CSD systems are emerging as the must-have peripherals for intensive storage demands required by leading-edge industries. But their complexity leads to issues with traditional pre-silicon verification, which raises the need for a new virtualization-based method.
Ben Whitehead | Lauro Rizzatti
The path to success of the solid-state drive (SSD) as the ultimate replacement for the hard-disk drive (HDD) has been littered by a multitude of technical obstacles that have daunted the engineering community for several years. And the challenges are not over.
Three bottlenecks continue to undermine and slow down the progress in SSD adoption. First, the storage media consisting of NAND flash fabric endures inherent quirks of its own.
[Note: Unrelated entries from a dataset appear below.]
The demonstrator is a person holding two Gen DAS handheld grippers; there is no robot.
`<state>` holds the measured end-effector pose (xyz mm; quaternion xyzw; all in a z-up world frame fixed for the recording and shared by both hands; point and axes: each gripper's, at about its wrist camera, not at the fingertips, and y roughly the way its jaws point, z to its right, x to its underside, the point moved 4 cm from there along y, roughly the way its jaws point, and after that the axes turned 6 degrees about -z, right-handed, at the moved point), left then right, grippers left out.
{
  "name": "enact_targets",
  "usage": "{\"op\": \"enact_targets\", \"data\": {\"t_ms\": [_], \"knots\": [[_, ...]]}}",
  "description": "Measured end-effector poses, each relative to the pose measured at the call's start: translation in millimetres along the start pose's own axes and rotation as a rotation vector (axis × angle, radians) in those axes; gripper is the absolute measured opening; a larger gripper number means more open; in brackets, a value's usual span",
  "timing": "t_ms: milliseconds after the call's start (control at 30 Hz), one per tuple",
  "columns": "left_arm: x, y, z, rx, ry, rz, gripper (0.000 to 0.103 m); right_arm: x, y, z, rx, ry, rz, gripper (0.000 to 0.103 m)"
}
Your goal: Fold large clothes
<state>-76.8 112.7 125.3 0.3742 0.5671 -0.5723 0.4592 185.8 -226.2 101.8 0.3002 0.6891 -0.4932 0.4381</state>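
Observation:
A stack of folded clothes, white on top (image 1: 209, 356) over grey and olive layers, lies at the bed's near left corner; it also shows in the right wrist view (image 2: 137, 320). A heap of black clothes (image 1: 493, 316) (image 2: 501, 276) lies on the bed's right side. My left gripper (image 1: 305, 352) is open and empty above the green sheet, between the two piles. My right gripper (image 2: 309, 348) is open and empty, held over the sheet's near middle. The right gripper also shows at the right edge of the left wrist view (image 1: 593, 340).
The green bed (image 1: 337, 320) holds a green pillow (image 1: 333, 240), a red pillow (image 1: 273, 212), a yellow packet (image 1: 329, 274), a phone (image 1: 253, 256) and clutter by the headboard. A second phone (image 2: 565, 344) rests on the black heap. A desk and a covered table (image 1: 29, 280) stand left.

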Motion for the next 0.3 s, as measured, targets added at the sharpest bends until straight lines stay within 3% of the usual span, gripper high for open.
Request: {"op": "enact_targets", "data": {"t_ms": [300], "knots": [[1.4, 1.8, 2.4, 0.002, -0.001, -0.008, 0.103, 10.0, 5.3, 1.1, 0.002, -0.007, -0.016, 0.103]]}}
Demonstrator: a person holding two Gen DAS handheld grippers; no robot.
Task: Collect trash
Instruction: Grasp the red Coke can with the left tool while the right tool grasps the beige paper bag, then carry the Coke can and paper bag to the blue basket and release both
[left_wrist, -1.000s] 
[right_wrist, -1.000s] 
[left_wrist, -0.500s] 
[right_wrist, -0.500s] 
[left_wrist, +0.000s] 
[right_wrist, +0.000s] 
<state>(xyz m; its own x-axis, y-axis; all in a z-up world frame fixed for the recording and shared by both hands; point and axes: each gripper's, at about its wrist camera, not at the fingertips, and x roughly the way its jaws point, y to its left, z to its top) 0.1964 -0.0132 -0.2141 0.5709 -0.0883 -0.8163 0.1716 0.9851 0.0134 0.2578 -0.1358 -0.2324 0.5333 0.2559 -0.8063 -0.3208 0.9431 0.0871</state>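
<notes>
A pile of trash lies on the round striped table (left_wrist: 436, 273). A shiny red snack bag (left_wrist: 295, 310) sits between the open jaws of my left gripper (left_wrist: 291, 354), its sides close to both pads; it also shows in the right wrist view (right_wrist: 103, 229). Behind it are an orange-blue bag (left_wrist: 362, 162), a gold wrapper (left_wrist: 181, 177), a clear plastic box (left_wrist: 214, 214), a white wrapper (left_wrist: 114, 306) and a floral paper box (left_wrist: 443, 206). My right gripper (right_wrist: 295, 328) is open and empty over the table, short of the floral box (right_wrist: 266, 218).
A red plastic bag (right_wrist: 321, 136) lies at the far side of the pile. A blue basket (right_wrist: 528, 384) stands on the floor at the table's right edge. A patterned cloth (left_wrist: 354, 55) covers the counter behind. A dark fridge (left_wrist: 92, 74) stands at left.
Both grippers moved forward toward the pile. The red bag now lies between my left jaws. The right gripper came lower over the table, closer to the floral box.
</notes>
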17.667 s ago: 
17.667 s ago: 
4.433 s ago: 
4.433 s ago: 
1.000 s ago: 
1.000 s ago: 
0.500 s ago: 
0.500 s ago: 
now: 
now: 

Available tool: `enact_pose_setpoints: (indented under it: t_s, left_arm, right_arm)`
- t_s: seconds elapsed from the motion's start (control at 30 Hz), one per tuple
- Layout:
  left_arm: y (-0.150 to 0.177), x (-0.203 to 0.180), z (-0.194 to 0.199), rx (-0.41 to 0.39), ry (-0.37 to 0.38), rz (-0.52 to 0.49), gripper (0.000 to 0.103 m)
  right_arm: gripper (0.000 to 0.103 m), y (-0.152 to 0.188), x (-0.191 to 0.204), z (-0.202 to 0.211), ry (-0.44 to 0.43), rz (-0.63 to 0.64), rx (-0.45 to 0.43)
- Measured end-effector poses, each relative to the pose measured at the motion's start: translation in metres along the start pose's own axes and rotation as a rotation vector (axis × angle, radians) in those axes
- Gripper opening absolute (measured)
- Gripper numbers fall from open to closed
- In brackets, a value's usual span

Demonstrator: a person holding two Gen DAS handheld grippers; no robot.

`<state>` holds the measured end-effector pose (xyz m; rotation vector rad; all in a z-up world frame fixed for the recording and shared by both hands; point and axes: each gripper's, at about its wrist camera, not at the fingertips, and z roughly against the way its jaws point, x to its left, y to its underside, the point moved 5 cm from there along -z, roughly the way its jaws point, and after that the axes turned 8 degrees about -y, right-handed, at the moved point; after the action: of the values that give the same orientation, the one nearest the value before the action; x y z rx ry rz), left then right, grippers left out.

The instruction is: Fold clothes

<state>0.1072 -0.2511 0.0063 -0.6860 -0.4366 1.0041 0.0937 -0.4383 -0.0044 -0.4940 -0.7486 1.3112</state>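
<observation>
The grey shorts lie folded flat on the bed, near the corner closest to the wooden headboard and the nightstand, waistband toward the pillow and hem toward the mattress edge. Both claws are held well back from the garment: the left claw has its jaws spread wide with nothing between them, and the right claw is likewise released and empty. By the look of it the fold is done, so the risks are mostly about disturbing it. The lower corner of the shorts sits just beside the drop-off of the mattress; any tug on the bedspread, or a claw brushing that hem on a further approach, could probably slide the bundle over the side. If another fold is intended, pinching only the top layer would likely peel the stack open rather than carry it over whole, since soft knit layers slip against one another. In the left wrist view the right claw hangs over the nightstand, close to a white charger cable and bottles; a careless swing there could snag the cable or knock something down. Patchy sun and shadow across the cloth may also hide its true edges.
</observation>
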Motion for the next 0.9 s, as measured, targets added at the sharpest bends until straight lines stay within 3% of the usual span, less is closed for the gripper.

They include finite life expectancy, wear leveling, garbage collection, performance degradation over time, finicky reliability, random latency, and others that had to be addressed in the SSD controller via ingenious solutions.
Second, the bandwidth and latency of the host computer interface never met the SSD requirements to deliver its full potential. From PCIe 4 to PCIe 5, non-volatile memory express (NVMe), GPUDirect ,and CXL, the interface bandwidth and latency improvements while remarkable have always lagged behind the curve. Figure 1 charts improvements of compute engines, degradations in bandwidth per core, and increase in latency over time. The trends will continue for the foreseeable future.
Third, the physics of data movement has constantly interfered with performance and power consumption targets. It may come as a surprise to realize that the movement of data between storage and compute engines consumes orders of magnitude more energy than the computation itself.
The table below enumerates power consumption of different types of computations and memory accesses. It shows that energy consumption is dominated by data movement. For example, an 8-bit fix-integer addition consumes 0.03 picojoules (pJ), but the same for an 8-bit floating-point burns 10 times more energy. Reading from an 8-kB SRAM, the consumption jumps to 5 pJ, i.e., 10X more power, and, far worse, reading from a large DRAM, power consumption swells by two orders of magnitude to 640 pJ.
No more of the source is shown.